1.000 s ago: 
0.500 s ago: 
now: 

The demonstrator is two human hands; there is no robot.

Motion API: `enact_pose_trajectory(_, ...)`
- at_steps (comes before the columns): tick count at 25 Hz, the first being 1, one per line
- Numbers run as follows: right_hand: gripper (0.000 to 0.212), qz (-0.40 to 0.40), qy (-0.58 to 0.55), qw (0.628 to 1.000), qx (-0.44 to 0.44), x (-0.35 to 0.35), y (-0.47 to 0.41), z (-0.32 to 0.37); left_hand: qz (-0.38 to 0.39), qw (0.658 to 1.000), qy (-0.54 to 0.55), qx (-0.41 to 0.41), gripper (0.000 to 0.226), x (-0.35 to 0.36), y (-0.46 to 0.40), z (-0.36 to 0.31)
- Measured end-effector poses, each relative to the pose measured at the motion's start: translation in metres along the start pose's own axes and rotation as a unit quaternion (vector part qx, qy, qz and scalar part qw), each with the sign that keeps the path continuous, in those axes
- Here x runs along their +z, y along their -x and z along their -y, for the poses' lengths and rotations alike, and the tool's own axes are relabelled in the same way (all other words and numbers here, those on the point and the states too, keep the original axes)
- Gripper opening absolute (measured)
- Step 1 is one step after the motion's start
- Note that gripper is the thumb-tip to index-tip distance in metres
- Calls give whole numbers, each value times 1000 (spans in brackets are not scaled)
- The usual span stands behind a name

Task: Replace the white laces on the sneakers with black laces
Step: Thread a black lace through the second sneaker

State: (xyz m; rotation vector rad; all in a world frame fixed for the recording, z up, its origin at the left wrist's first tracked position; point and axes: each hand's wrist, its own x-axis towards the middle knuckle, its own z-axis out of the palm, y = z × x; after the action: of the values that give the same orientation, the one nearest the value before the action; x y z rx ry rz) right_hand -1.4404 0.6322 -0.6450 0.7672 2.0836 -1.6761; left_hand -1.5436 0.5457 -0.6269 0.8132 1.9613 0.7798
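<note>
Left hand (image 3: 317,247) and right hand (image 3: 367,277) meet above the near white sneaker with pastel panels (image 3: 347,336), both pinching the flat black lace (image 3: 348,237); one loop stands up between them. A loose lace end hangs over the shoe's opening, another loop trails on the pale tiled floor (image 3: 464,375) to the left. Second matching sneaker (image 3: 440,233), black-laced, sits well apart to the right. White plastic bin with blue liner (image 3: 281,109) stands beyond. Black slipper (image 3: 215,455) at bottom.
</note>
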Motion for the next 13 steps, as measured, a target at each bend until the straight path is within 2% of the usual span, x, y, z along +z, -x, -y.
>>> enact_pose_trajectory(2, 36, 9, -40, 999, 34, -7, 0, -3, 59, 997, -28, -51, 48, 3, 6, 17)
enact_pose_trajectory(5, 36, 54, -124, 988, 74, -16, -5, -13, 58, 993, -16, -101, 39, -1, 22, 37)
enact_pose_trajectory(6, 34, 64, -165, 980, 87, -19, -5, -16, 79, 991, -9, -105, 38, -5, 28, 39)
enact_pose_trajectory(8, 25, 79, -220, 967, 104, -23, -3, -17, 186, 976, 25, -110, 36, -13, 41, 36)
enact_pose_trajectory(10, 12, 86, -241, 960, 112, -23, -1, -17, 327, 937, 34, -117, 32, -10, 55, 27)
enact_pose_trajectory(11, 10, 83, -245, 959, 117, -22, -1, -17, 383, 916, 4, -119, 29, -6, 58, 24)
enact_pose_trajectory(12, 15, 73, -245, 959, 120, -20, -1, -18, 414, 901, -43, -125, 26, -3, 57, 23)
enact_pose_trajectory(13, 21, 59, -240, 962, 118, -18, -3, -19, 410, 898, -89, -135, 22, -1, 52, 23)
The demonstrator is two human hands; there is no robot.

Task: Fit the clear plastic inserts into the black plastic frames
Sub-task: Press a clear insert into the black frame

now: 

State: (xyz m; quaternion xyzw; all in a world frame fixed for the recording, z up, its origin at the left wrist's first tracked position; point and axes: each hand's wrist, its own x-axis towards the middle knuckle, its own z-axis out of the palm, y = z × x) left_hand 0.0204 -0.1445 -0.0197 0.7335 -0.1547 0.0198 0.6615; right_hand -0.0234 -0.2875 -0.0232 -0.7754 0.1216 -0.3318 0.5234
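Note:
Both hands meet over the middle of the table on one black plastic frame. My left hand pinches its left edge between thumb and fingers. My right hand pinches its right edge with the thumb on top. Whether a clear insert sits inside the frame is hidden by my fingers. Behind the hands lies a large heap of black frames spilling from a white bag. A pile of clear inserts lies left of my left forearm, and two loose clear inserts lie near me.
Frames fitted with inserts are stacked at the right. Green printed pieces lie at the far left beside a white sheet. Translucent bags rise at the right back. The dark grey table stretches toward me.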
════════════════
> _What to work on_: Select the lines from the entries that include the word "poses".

> _Task result_:
- Measured end-effector poses, each relative to the pose measured at the motion's start: translation in metres along the start pose's own axes and rotation as a unit quaternion (vector part qx, qy, qz and scalar part qw), each with the sign that keeps the path continuous, in those axes
- Here x runs along their +z, y along their -x and z along their -y, for the poses' lengths and rotations alike, and the tool's own axes are relabelled in the same way (all other words and numbers here, those on the point and the states too, keep the original axes)

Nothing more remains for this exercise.